Start of Data section

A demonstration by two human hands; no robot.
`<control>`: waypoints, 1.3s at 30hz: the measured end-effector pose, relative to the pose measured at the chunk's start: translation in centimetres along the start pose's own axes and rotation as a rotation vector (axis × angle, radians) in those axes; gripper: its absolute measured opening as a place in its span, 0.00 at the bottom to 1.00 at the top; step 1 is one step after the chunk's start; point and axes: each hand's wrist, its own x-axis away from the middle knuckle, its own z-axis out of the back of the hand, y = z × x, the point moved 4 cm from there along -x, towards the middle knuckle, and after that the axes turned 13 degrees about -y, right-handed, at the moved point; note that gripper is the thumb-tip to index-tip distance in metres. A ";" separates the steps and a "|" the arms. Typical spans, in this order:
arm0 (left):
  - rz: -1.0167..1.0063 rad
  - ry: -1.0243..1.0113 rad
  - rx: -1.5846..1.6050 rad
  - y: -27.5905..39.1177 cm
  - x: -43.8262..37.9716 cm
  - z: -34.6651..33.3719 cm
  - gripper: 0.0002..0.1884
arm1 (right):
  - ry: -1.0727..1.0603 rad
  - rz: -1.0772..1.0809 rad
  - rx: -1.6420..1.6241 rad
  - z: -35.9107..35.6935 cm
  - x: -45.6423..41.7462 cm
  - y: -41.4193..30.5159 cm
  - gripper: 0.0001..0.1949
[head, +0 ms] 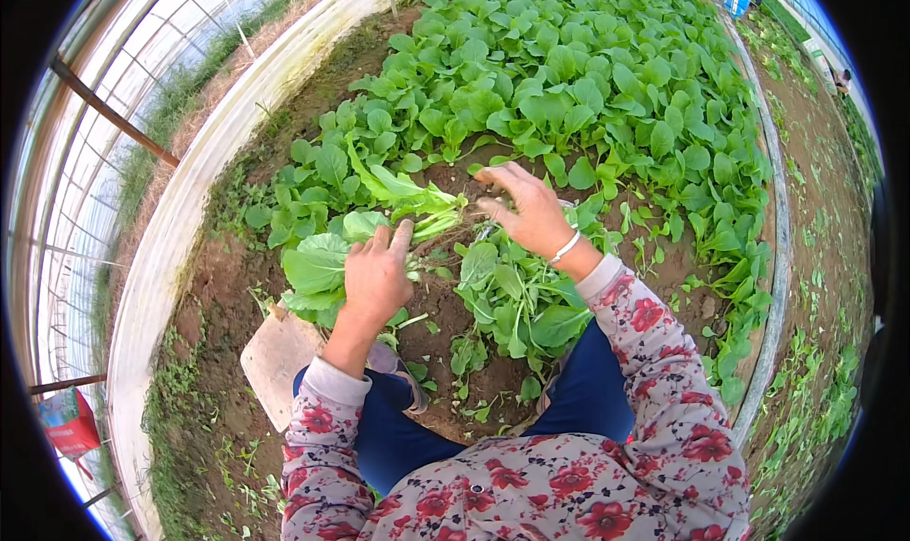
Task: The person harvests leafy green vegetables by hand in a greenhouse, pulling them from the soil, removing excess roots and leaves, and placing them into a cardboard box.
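Observation:
My left hand (378,274) is closed around a small bunch of leafy greens (318,267), whose broad leaves stick out to the left. Just above its fingertips is another uprooted plant (405,194), pale stems and roots pointing right; whether the left fingers also hold it, I cannot tell. My right hand (522,210), with a white band on the wrist, is beside those roots, thumb and fingers apart and nothing plainly between them. Below it, a heap of picked greens (508,292) lies on the soil between my feet, partly covered by my right forearm.
A dense bed of greens (547,79) grows ahead. Beside my left leg is a pale flat board-like object (281,363). White plastic sheeting (213,150) edges the left side, and a grey pipe-like border (778,256) runs along the right. People are partly visible at far right.

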 end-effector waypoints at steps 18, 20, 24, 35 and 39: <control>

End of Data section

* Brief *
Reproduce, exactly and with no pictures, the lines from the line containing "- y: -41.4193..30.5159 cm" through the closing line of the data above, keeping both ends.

* Output for this exercise *
  - y: -41.4193..30.5159 cm
  - gripper: 0.0001..0.1949
[head, +0 ms] 
Task: The person harvests leafy green vegetables by hand in a greenhouse, pulling them from the soil, removing excess roots and leaves, and placing them into a cardboard box.
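Observation:
My left hand (378,274) is closed around a small bunch of leafy greens (318,267), whose broad leaves stick out to the left. Just above its fingertips is another uprooted plant (405,194), pale stems and roots pointing right; whether the left fingers also hold it, I cannot tell. My right hand (522,210), with a white band on the wrist, is beside those roots, thumb and fingers apart and nothing plainly between them. Below it, a heap of picked greens (508,292) lies on the soil between my feet, partly covered by my right forearm.
A dense bed of greens (547,79) grows ahead. Beside my left leg is a pale flat board-like object (281,363). White plastic sheeting (213,150) edges the left side, and a grey pipe-like border (778,256) runs along the right. People are partly visible at far right.
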
 end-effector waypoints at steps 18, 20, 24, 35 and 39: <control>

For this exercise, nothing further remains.